Directions. Lines with "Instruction" in the records below: say how many there are, and add nothing.

-.-.-

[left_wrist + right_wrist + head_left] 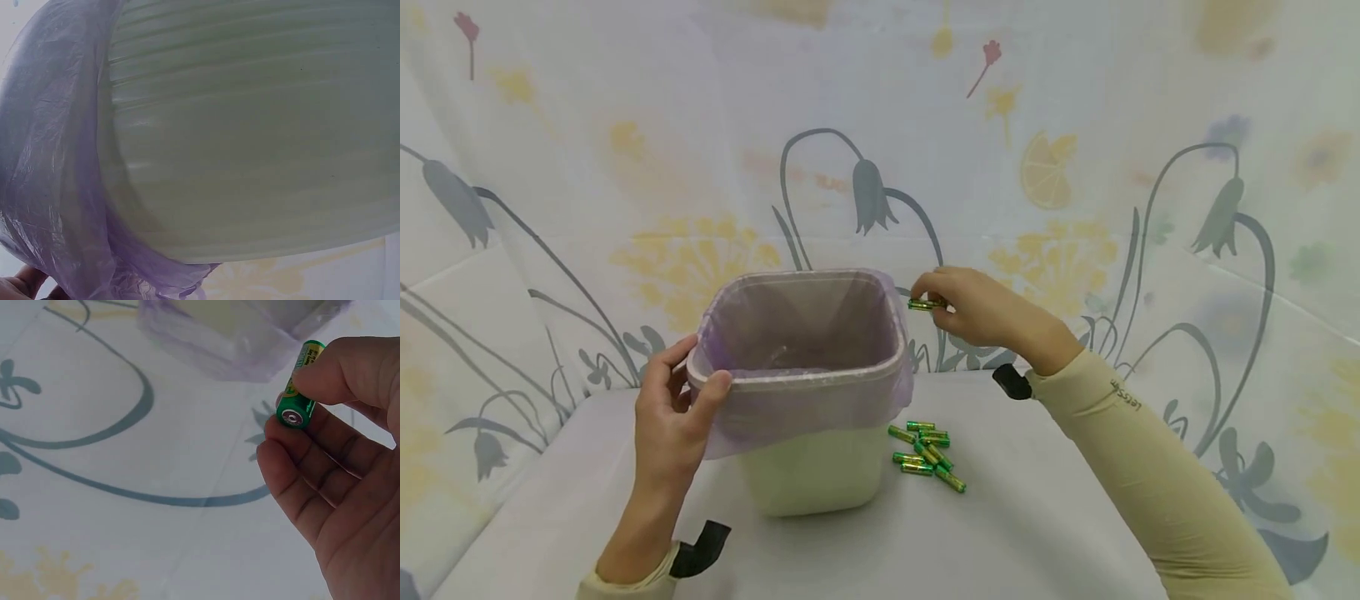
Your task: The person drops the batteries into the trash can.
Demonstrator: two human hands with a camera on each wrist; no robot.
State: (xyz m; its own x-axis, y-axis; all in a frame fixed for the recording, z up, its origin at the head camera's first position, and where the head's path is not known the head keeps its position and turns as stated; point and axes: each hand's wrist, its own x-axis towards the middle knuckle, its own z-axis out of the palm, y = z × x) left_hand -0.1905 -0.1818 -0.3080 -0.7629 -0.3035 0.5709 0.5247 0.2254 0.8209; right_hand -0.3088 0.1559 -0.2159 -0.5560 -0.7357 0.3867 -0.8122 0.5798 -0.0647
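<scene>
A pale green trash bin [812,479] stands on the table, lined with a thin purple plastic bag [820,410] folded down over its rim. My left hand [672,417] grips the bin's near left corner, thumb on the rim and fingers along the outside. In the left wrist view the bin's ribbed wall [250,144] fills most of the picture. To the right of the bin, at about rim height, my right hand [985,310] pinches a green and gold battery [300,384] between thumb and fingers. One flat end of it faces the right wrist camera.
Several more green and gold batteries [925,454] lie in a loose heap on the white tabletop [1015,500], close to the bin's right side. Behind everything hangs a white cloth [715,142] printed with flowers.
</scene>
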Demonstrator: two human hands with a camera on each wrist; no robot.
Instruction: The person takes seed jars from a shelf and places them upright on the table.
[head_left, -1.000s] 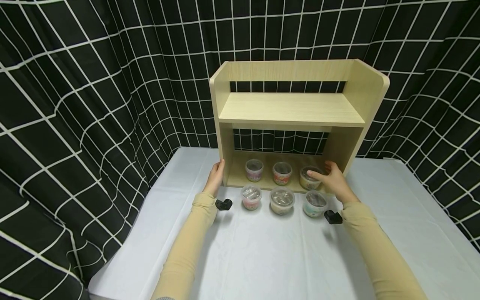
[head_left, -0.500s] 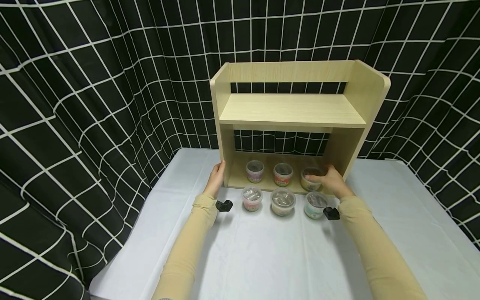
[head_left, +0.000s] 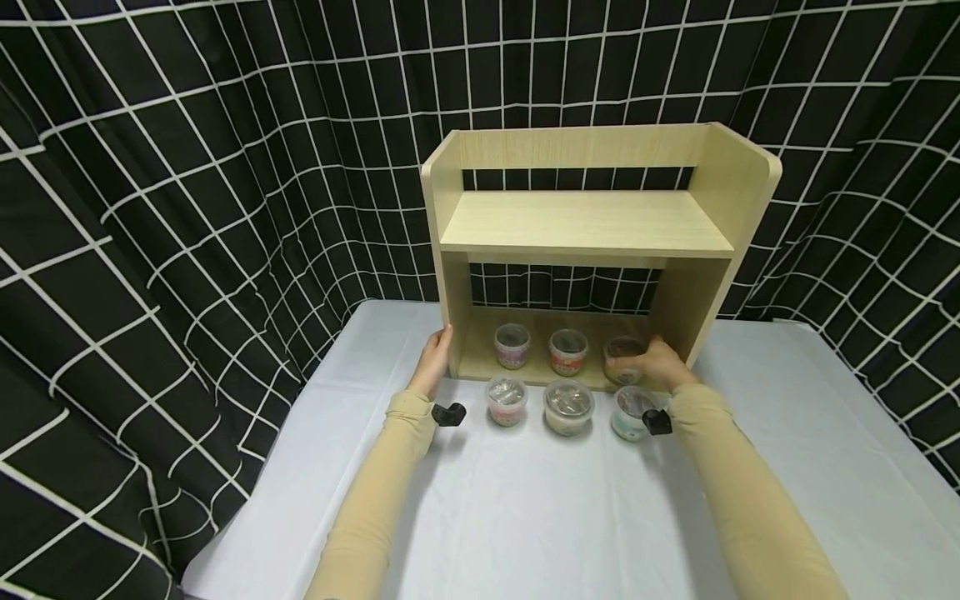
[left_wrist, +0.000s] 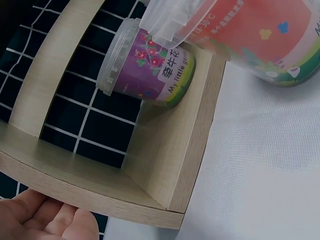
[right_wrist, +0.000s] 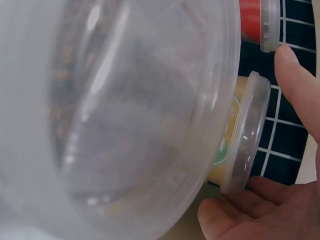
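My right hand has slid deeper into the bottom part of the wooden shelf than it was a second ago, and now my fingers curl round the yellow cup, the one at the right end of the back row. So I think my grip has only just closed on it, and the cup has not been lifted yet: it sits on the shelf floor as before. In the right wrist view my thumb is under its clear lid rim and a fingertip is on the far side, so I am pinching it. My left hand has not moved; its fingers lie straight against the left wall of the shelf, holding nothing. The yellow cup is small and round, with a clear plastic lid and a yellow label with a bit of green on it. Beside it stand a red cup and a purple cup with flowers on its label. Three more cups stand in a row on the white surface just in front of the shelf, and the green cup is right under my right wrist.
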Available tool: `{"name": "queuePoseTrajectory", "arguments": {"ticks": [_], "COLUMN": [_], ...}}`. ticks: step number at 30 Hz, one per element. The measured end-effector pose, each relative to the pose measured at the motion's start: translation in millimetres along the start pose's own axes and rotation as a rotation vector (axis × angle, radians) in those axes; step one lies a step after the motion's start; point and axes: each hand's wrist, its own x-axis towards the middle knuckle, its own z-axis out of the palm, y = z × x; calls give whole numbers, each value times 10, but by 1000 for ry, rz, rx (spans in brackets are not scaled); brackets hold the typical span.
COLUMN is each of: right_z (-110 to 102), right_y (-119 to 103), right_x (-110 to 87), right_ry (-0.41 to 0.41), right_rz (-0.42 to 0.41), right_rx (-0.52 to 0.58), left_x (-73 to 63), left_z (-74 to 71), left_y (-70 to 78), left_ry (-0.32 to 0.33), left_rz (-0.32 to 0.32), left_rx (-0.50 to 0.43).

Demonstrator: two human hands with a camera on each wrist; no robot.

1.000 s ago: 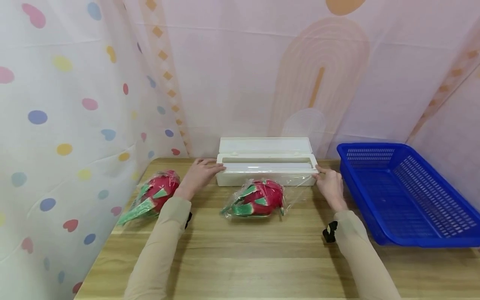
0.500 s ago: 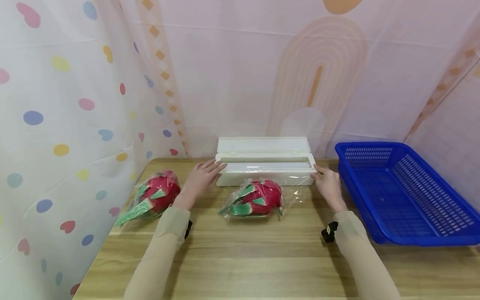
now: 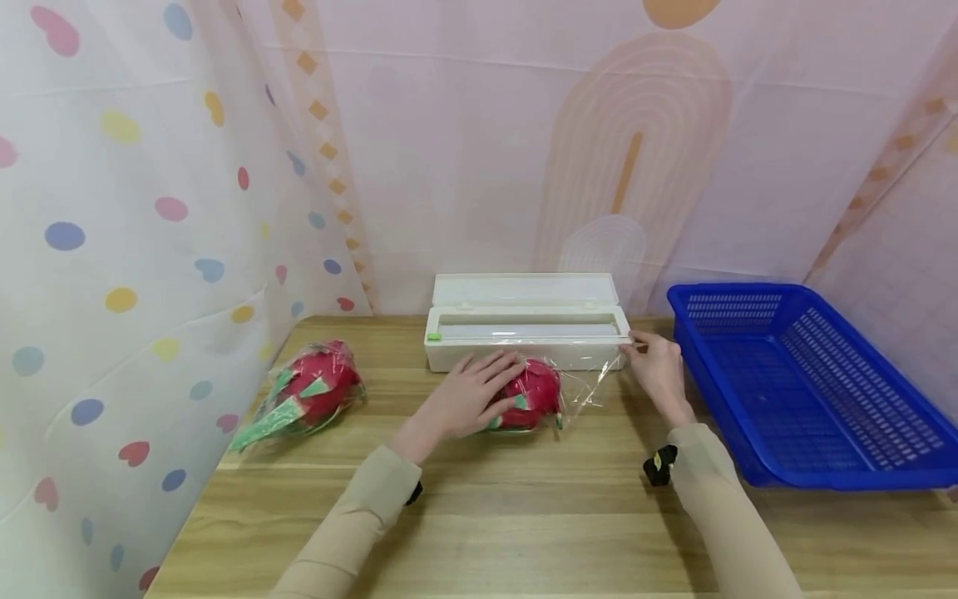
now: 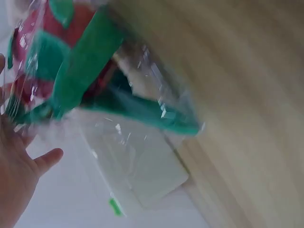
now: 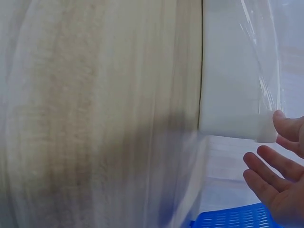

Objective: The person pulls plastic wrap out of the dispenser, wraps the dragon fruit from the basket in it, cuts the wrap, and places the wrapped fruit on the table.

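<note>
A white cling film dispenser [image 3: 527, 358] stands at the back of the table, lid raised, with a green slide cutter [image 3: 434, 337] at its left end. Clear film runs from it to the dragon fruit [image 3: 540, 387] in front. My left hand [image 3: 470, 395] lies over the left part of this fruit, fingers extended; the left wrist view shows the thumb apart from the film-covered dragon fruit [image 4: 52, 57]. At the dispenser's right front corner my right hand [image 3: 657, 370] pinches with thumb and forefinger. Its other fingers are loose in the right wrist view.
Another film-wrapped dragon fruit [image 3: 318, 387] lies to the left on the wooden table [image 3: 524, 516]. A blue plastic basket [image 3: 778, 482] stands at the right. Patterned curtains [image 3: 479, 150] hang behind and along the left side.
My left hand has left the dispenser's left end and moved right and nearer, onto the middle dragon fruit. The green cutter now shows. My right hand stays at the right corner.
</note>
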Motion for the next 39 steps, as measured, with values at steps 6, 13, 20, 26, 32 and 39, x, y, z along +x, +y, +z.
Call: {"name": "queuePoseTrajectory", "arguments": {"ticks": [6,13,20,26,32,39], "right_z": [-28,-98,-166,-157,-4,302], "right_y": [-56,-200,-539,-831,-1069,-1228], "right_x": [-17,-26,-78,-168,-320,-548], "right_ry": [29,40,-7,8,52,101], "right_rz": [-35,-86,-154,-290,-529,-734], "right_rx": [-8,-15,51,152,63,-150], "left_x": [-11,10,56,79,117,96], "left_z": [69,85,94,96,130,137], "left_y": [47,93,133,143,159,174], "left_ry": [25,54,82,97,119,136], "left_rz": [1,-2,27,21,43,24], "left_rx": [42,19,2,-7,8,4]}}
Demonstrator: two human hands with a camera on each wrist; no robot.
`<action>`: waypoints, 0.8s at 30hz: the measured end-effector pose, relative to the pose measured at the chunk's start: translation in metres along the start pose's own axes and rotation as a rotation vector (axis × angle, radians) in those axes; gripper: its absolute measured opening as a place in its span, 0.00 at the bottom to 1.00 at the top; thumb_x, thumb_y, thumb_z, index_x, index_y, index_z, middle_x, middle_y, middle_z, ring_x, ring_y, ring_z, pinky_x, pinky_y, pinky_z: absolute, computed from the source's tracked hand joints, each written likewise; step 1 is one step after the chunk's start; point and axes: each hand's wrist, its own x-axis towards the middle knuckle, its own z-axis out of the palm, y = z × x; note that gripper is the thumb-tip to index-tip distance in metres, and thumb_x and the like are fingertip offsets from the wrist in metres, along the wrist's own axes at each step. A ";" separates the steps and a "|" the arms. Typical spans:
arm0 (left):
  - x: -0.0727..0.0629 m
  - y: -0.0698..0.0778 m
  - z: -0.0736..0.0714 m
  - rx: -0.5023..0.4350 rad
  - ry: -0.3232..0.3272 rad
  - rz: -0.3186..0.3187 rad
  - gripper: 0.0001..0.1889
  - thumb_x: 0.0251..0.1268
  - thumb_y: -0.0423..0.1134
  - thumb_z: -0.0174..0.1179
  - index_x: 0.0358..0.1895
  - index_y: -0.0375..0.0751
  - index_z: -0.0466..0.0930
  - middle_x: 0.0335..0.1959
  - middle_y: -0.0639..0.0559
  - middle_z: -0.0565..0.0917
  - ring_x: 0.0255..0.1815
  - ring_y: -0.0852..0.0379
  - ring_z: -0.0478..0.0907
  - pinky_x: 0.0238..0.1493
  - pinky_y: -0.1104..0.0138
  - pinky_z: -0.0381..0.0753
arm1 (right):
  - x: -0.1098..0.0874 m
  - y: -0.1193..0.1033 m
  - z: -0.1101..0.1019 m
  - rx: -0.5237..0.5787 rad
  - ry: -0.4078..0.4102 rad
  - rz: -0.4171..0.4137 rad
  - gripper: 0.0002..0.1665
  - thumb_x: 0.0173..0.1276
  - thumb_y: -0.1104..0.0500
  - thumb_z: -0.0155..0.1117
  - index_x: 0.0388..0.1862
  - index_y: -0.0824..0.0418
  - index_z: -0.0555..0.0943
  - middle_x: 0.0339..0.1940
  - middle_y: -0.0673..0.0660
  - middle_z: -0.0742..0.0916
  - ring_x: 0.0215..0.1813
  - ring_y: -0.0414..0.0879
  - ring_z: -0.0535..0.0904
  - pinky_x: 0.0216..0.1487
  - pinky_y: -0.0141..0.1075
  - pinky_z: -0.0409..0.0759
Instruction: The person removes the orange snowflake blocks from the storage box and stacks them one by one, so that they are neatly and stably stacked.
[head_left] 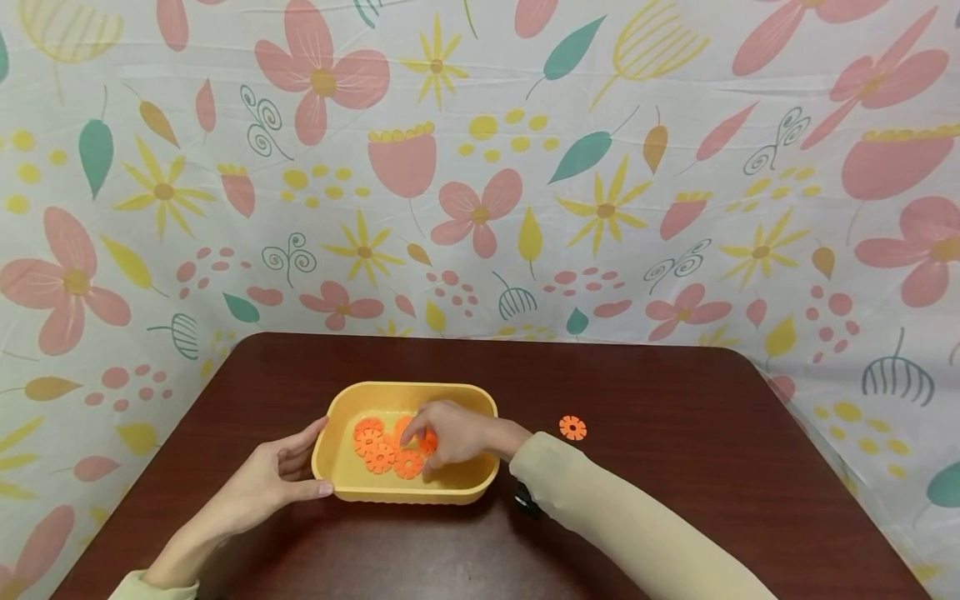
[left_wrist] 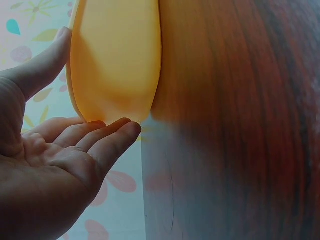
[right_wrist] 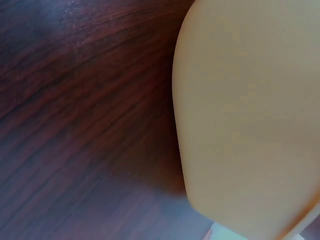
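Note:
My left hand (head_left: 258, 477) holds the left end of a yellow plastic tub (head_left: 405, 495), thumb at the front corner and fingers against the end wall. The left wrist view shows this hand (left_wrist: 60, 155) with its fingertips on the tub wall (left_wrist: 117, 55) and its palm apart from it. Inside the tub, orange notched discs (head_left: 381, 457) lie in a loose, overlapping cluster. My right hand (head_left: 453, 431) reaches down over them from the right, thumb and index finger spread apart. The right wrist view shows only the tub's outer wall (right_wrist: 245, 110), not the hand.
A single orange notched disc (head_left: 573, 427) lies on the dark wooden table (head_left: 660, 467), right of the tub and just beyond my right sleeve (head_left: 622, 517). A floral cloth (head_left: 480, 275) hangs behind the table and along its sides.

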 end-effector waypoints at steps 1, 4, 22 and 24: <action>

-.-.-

Answer to this problem. 2